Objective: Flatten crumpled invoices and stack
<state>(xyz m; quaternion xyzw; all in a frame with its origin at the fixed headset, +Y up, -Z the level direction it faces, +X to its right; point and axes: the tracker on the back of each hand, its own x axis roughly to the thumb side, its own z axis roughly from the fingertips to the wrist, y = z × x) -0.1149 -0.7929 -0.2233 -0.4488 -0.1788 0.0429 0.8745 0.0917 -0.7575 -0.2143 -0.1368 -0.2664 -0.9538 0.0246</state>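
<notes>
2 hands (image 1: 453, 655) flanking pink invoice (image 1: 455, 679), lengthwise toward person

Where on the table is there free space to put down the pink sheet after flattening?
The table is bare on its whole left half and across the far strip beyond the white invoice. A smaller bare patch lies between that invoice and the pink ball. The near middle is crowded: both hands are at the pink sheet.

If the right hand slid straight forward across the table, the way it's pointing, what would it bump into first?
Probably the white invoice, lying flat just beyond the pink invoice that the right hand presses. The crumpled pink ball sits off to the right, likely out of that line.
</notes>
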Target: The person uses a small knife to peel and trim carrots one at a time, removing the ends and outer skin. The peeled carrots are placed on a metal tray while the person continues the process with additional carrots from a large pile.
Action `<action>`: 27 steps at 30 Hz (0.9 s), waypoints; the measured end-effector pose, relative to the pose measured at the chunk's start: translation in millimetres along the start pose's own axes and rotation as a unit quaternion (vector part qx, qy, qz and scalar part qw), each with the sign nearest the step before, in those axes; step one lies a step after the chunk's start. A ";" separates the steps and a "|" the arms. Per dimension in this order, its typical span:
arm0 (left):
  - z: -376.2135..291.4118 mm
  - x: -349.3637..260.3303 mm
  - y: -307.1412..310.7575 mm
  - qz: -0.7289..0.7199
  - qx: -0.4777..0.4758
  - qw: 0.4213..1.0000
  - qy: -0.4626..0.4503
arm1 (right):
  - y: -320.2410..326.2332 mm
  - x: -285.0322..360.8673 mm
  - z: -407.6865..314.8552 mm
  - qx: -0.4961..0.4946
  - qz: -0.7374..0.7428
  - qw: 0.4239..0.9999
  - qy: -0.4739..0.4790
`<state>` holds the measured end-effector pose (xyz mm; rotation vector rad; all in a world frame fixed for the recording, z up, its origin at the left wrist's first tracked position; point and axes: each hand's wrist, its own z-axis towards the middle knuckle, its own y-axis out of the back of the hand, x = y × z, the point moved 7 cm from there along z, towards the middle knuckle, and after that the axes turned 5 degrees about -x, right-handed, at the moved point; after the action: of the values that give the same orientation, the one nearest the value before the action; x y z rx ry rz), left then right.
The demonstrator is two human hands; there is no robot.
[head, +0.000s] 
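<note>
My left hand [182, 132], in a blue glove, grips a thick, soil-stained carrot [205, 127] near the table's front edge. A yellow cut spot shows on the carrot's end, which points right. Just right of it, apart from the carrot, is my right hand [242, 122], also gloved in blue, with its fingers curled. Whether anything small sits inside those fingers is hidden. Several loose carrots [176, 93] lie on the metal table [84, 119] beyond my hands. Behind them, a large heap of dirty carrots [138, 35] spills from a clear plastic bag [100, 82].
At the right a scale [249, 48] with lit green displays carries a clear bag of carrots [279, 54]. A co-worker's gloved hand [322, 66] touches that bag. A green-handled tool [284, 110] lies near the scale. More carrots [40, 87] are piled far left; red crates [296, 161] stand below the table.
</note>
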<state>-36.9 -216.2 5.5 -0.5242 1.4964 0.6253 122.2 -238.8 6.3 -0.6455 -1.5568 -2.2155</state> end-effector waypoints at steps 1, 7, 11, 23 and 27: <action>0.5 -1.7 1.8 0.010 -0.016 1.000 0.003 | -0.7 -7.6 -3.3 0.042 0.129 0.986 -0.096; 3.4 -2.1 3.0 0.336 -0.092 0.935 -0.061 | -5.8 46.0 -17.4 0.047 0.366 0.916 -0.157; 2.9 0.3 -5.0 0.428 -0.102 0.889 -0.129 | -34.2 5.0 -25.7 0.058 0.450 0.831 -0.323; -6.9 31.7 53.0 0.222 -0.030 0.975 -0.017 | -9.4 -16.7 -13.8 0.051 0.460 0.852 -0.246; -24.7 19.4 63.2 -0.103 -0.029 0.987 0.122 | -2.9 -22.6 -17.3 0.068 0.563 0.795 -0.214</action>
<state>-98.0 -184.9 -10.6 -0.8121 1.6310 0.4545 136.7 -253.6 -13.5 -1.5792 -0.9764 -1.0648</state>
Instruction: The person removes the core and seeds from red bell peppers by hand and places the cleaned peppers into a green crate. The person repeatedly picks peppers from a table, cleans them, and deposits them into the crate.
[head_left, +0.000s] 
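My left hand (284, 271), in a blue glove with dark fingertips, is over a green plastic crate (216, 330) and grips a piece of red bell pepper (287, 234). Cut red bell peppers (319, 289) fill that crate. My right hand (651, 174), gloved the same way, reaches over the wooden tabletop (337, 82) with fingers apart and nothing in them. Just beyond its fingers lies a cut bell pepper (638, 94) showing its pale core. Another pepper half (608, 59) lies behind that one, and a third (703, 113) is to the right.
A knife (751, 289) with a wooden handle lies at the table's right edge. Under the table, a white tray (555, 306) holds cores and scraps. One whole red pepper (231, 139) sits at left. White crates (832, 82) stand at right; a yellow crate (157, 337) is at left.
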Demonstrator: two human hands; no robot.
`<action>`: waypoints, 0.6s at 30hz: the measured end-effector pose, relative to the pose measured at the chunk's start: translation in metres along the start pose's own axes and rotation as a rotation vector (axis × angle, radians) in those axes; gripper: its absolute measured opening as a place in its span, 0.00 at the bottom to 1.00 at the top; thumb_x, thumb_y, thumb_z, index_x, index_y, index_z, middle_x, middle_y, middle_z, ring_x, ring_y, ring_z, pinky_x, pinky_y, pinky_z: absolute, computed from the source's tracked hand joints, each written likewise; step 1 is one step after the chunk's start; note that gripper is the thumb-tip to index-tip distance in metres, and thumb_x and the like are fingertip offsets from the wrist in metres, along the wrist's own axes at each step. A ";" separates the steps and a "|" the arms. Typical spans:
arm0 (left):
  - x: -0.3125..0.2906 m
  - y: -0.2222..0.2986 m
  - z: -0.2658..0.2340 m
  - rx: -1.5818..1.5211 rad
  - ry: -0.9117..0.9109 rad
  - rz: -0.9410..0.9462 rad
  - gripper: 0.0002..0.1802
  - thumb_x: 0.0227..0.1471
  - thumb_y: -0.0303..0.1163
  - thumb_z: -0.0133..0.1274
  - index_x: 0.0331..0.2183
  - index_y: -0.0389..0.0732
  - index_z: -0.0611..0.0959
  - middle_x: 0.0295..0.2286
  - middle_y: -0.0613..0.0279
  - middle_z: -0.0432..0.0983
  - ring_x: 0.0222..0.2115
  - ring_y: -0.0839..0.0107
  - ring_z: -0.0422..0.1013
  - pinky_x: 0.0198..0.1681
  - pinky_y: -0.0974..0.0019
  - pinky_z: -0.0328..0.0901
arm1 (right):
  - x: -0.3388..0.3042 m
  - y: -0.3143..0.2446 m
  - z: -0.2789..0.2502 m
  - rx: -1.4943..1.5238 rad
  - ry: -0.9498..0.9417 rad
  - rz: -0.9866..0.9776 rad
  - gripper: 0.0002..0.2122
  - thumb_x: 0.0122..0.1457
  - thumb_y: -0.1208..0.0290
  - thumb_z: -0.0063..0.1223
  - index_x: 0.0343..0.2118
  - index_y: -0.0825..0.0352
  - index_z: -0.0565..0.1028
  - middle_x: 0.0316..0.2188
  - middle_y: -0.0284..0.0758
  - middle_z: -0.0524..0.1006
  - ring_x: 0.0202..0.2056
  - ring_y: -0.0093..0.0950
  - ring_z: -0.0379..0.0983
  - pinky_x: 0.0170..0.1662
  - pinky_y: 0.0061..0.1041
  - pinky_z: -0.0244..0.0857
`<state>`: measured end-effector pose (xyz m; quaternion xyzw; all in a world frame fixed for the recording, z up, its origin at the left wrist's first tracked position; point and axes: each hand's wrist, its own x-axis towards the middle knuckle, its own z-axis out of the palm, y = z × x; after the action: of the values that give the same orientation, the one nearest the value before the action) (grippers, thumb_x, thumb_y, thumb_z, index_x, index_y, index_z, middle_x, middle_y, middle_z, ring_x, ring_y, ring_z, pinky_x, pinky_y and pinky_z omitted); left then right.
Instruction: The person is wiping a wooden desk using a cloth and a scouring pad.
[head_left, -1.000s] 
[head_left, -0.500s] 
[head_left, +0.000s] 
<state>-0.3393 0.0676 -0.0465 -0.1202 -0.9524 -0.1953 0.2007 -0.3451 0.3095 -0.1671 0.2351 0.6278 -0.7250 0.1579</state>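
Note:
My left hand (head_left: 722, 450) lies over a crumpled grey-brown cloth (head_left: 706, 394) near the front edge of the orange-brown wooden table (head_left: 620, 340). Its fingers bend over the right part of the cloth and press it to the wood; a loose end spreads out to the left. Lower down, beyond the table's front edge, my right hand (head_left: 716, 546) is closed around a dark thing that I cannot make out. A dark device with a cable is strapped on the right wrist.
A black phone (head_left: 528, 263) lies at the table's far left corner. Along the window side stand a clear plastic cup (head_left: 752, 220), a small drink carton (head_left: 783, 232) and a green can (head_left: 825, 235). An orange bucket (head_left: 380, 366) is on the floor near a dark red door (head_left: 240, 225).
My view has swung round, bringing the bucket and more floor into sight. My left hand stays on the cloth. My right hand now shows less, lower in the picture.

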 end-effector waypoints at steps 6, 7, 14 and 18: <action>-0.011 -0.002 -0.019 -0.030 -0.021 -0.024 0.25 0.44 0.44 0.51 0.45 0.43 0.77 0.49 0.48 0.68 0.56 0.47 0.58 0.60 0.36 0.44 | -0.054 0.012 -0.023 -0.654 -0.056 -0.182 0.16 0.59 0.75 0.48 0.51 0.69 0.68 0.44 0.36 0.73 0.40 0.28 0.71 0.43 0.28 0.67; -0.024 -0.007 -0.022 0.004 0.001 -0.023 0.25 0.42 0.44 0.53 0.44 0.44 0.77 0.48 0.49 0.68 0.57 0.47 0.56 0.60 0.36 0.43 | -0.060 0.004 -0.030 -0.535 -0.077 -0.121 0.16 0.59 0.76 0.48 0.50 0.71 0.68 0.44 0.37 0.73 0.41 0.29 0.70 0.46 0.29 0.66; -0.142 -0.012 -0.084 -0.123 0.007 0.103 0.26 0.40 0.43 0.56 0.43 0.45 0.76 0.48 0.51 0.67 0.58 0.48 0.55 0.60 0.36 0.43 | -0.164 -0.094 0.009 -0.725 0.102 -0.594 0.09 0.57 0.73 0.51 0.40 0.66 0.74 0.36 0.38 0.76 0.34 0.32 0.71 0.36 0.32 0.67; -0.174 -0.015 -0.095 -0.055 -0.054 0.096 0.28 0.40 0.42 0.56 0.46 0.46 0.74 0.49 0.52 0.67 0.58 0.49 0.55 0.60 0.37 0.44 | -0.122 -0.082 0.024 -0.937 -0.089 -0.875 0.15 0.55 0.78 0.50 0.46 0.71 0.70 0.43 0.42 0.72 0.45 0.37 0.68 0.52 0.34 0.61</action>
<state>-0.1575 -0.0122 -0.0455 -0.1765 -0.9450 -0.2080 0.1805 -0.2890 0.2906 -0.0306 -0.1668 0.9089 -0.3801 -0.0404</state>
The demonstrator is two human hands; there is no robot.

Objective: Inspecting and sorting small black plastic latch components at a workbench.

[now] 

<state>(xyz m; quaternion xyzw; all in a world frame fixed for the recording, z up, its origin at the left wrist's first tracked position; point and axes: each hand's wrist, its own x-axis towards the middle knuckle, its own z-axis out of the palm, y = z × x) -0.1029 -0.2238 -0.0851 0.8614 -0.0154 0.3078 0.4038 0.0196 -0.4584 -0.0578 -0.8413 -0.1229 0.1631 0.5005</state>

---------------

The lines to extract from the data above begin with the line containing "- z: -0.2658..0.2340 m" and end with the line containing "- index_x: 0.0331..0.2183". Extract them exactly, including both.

  - z: -0.2658..0.2340 m
  - rx: -1.5818..1.5211 rad
  - ry: -0.9117..0.9109 rad
  - rz: -0.9410..0.9462 rad
  - gripper: 0.0002..0.1802
  - thumb_x: 0.0227..0.1471
  - thumb_y: -0.0303..0.1163
  - thumb_z: -0.0133..0.1274
  - index_x: 0.0331..0.2183

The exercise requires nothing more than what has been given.